### EXERCISE DIRECTIONS:
Once the pictures are removed, restate the listing word for word.

--- RAW DATA ---

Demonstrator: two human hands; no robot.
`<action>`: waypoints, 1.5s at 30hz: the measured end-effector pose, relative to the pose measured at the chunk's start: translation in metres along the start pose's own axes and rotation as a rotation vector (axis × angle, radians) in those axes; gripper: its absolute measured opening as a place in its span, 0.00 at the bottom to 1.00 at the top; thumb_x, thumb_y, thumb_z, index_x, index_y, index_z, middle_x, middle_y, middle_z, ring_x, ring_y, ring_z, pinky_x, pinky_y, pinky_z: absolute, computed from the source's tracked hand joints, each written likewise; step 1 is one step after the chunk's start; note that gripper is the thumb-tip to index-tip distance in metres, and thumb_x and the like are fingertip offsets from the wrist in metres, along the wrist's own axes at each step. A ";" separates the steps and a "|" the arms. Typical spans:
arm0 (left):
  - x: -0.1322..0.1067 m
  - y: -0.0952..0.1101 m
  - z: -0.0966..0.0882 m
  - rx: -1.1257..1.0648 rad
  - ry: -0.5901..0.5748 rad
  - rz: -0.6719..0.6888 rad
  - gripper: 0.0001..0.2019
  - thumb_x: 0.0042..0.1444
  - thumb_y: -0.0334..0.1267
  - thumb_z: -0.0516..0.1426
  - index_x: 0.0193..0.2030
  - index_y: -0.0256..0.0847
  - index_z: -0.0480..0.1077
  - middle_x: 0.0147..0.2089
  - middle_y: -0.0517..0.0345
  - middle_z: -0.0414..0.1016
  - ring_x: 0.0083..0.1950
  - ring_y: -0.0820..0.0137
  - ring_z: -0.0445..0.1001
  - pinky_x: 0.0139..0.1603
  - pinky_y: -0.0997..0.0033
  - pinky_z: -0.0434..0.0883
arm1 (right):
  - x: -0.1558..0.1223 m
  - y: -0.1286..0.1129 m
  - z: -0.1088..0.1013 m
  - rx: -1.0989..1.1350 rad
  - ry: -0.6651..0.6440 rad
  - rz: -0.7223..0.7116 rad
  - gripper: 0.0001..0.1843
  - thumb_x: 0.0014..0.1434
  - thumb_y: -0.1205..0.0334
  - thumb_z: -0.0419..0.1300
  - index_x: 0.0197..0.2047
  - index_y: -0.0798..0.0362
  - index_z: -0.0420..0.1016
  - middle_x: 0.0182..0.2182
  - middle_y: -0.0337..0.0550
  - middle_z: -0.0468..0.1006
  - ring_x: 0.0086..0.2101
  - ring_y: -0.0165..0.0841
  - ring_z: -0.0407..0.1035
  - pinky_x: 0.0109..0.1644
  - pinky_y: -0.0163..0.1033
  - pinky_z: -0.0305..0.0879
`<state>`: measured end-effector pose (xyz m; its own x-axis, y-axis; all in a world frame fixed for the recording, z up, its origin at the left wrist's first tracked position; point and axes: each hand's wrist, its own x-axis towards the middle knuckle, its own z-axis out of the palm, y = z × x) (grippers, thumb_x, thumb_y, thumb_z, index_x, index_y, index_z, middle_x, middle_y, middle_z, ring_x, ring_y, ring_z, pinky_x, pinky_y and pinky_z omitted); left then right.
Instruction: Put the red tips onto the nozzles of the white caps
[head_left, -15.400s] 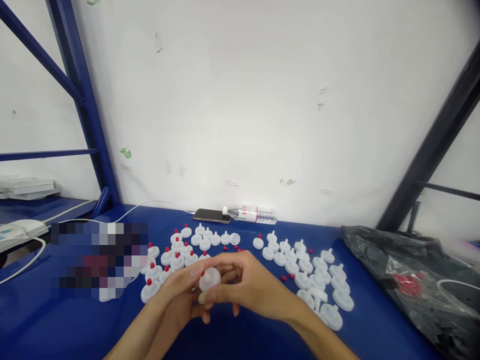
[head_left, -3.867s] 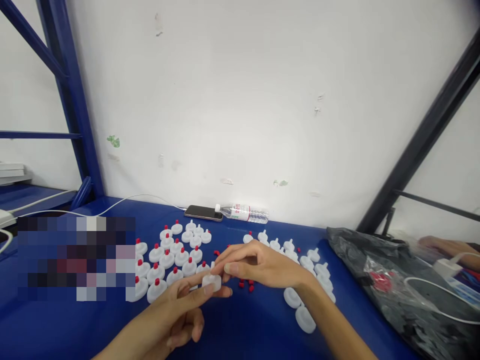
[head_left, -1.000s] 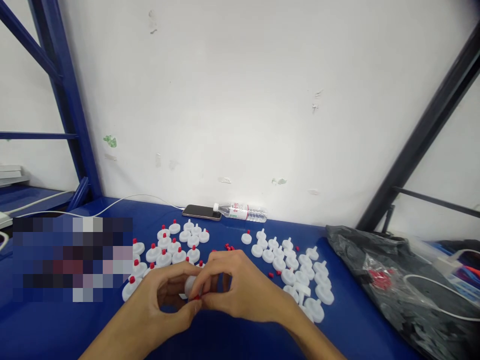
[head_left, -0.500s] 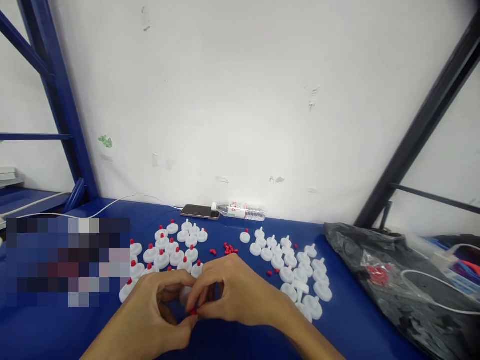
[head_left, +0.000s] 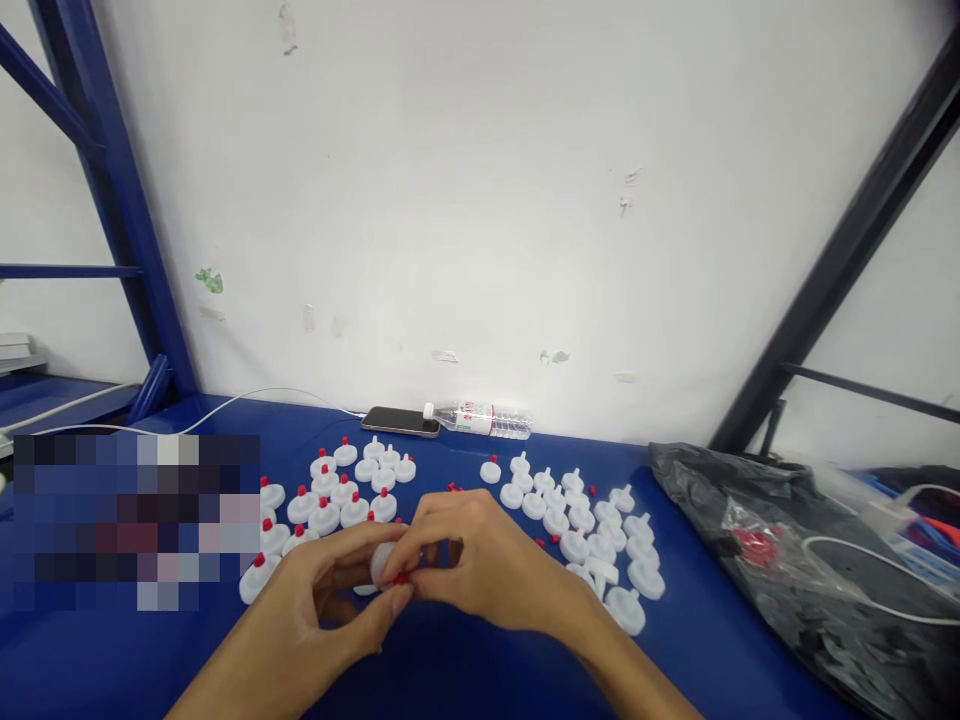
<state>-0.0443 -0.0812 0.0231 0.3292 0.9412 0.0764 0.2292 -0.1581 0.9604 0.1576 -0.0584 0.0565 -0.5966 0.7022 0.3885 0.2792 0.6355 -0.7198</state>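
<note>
1. The left hand point(head_left: 315, 600) curls around a white disc point(head_left: 382, 562), its thumb beside a red cap point(head_left: 401, 579); I cannot tell how firmly it grips. A slack hold could let the disc twist or drop.
2. The right hand point(head_left: 480, 560) pinches at that cap, one finger against the disc. Pushing off-line could tilt the cap or flick it away.
3. Capped discs point(head_left: 324, 518) stand near the left knuckles; a careless lift could topple them.
4. Beside the right forearm, a sweeping sleeve-side movement could scatter bare-stemmed discs point(head_left: 574, 548).
</note>
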 end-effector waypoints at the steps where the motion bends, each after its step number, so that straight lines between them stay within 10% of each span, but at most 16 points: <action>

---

### RESPONSE TO THE EXERCISE:
Demonstrator: two human hands; no robot.
`<action>`: waypoints, 1.5s at 30hz: the measured end-effector pose, relative to the pose measured at the chunk's start: translation in metres along the start pose's own axes and rotation as a rotation vector (axis × angle, radians) in those axes; gripper: its absolute measured opening as a place in its span, 0.00 at the bottom to 1.00 at the top; thumb_x, thumb_y, thumb_z, index_x, index_y, index_z, middle_x, middle_y, middle_z, ring_x, ring_y, ring_z, pinky_x, pinky_y, pinky_z: absolute, computed from the source's tracked hand joints, each written likewise; step 1 is one step after the chunk's start; note that gripper is the thumb-tip to index-tip distance in metres, and thumb_x and the like are fingertip offsets from the wrist in metres, along the wrist's own axes at each step. A ";" separates the steps and a "|" the arms. Typical spans:
arm0 (left):
  - x: -0.1322..0.1067 m
  - y: -0.0952..0.1101 m
  - z: -0.0966..0.0882 m
  - rx: -1.1257..1.0648 rad
  - ry: -0.5901..0.5748 rad
  - rz: -0.6719..0.6888 rad
  - gripper: 0.0001..0.2019
  - thumb_x: 0.0042..0.1444
  - thumb_y: -0.0334..0.1267
  - thumb_z: -0.0516..0.1426
  - index_x: 0.0193..0.2030
  - index_y: -0.0256..0.0847
  - index_z: -0.0480..0.1077
  - middle_x: 0.0147..0.2089
  - middle_y: -0.0517..0.0345
  - middle_z: -0.0414..0.1016
  - ring_x: 0.0083..0.1950
  - ring_y: -0.0820..0.0137
  - ring_z: -0.0445..0.1001
  - pinky_x: 0.0139..0.1603
  - pinky_y: -0.0997..0.0033
  - pinky_z: -0.0434..0.0883
arm1 (right):
  - x: -0.1558..0.1223 m
  - y: -0.1286..0.1129 m
  - z: -0.1088..0.1013 m
  - rx: -1.0989..1.1350 rad
  - ry: -0.6651..0.6440 rad
  - rz: -0.7223..0.7116 rad
  - gripper: 0.0001..0.1843
  - thumb_x: 0.0014..0.1434
  - thumb_y: -0.1205..0.0334
  - thumb_z: -0.0419..0.1300
  - index_x: 0.0197..0.2047
  - index_y: -0.0798..0.0362
  - index_z: -0.0420..0.1016
  - middle_x: 0.0182..0.2182
  - middle_y: -0.0337..0.0550
  - middle_z: -0.0468..0.1006
  - ring_x: 0.0086..0.2101
  - ring_y: -0.0165..0.0841
  - ring_z: -0.0407..0.1035
  - pinky_x: 0.0109..0.1644
  - pinky_y: -0.0163..0.1033
  - pinky_z: -0.0305..0.0879
`<state>`: measured end-effector pose (xyz m; its own x-axis, y-axis; all in a world frame fixed for the recording, z up, its origin at the left wrist's first tracked position; point and axes: each hand's wrist, its own x-axis towards the middle knuckle, its own z-axis out of the palm, y = z × x) (grippers, thumb_x, thumb_y, thumb_z, index_x, index_y, index_z, middle_x, middle_y, middle_z, ring_x, ring_y, ring_z, pinky_x, pinky_y and pinky_z omitted); left then right.
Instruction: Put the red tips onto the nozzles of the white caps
[head_left, -15.400s] 
[head_left, -3.867s] 
[head_left, -1.000s] 
[head_left, -0.500s] 
[head_left, +0.000s] 
<state>-0.0443 -0.0812 0.0231 0.3292 0.9412 0.0764 0.2292 -0.1581 0.9604 0.1576 -0.0584 0.0565 -0.5966 0.7022 0.3885 0.2792 0.6355 -0.7198</state>
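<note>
1. The left hand point(head_left: 315, 600) curls around a white disc point(head_left: 382, 562), its thumb beside a red cap point(head_left: 401, 579); I cannot tell how firmly it grips. A slack hold could let the disc twist or drop.
2. The right hand point(head_left: 480, 560) pinches at that cap, one finger against the disc. Pushing off-line could tilt the cap or flick it away.
3. Capped discs point(head_left: 324, 518) stand near the left knuckles; a careless lift could topple them.
4. Beside the right forearm, a sweeping sleeve-side movement could scatter bare-stemmed discs point(head_left: 574, 548).
</note>
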 end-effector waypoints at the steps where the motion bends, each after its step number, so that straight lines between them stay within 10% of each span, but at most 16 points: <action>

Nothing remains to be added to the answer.